## WORK TO BE COMPLETED:
Tally the lines of the listing that contain the string "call". Give the number and nothing else.
↓
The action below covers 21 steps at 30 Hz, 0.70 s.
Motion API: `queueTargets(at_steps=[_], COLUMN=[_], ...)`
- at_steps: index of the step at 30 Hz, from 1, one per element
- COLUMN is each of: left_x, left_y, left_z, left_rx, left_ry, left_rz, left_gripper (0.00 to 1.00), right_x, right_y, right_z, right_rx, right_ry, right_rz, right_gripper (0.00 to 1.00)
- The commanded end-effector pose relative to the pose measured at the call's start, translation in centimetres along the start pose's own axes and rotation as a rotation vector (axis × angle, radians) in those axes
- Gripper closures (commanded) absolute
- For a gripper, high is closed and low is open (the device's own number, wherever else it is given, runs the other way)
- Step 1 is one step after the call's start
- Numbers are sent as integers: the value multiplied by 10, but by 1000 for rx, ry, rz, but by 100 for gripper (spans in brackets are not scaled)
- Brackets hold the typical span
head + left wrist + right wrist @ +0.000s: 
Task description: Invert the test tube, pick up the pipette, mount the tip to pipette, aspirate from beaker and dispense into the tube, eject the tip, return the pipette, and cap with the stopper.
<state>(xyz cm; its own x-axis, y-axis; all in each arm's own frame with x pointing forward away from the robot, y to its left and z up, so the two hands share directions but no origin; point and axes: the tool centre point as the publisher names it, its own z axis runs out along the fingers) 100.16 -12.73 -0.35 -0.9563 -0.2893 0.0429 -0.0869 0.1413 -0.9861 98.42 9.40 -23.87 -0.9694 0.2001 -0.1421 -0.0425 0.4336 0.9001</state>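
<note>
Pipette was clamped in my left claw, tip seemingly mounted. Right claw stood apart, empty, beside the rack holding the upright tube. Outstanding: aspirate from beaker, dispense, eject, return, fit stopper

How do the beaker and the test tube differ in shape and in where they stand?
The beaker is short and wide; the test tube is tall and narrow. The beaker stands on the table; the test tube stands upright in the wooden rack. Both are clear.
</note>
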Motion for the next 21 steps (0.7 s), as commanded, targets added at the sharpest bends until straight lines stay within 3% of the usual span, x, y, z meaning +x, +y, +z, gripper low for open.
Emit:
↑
## OUTPUT:
2